He found a Hazel Beal from Jackson, Tenn., who would have been old enough to give birth to a child in 1931. The Frankels contacted everyone named Beal in Jackson and neighboring cities, but no one had heard of Hazel Beal. One of their contacts suggested they call Peggy D. Mathes, a Nashville attorney who has assisted adoptees in gaining access to their records.

In May 1992, the Frankels hired Mathes to obtain a court order to open her records, and by late August, she secured the order.
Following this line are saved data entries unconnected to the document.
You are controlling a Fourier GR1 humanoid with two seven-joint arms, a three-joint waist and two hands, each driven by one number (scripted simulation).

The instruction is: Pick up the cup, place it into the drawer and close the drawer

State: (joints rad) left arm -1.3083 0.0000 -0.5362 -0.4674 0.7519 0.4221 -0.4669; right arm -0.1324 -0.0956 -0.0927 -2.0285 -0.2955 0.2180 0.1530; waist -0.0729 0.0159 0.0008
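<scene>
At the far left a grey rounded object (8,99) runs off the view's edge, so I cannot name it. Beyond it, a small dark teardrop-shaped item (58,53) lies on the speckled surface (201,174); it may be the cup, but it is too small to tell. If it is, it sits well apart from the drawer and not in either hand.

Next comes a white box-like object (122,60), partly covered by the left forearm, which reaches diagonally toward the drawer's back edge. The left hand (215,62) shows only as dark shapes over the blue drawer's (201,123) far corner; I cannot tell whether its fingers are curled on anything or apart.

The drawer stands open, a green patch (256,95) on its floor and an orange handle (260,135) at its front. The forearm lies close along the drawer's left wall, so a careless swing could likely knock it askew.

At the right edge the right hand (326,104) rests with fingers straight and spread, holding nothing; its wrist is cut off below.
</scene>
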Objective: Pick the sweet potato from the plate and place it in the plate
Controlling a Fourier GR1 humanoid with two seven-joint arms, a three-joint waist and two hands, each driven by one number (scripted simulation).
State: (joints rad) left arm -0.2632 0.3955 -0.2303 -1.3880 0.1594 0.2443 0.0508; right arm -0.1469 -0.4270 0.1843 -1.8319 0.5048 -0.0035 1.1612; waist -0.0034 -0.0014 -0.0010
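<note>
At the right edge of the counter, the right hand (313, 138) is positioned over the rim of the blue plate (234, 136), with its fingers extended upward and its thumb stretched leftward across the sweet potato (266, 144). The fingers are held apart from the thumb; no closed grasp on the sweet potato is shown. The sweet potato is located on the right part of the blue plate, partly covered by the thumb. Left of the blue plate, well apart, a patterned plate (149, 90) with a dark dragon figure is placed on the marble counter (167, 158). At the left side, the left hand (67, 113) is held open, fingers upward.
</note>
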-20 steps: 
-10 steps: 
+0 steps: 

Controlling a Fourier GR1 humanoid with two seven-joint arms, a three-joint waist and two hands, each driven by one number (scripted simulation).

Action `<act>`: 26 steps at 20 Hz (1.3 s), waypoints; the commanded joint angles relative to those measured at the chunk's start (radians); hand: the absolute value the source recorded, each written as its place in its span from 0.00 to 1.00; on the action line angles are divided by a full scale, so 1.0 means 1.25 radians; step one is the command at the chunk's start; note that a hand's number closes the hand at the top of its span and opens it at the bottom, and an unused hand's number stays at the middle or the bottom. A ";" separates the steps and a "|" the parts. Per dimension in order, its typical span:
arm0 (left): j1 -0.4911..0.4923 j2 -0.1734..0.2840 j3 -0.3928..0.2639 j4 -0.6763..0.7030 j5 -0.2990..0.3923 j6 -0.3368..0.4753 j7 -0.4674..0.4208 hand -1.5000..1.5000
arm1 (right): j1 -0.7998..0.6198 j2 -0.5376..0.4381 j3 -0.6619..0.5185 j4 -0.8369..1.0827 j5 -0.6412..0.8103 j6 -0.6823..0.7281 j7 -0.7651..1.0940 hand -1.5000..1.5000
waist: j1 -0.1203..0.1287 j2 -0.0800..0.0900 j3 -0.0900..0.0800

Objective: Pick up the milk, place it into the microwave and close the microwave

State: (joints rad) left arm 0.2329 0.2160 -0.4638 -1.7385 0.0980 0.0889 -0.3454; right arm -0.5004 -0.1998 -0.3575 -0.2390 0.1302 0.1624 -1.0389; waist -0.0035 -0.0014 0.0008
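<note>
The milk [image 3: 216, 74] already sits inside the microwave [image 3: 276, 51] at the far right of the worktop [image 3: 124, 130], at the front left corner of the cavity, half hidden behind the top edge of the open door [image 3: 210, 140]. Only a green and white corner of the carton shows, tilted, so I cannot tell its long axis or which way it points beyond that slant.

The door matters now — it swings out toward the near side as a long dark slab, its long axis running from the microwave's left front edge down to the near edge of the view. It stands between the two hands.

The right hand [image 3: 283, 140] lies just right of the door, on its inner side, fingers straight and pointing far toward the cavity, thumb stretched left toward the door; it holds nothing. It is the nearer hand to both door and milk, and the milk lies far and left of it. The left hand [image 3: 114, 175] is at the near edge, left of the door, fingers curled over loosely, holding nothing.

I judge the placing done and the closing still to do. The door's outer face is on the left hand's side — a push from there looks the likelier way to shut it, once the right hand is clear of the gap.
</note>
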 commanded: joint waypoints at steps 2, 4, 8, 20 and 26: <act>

Within a month, Frankel had her birth certificate and many pages of documents--including her adoption file and background on the Memphis Children’s Home Society.

That was when Frankel learned that her supposed birth mother, Hazel Beal, was not. Beal was married to William Cohen, and they had raised a daughter with the same birth date as Frankel. The birth information had been “borrowed” to help build the false identity. The records listed aunts, uncles, siblings--all of whom turned out to be fictitious.

Mathes says, “It’s a real strange case. It’s the only one I’ve ever had like this. . . . I didn’t know what to tell Mrs. Frankel. . . .”

Frankel’s case is also the first Glad has seen involving “totally fabricated” records.

Frankel knows there is almost no hope she will ever find her birth relatives--a realization she says is heartbreaking.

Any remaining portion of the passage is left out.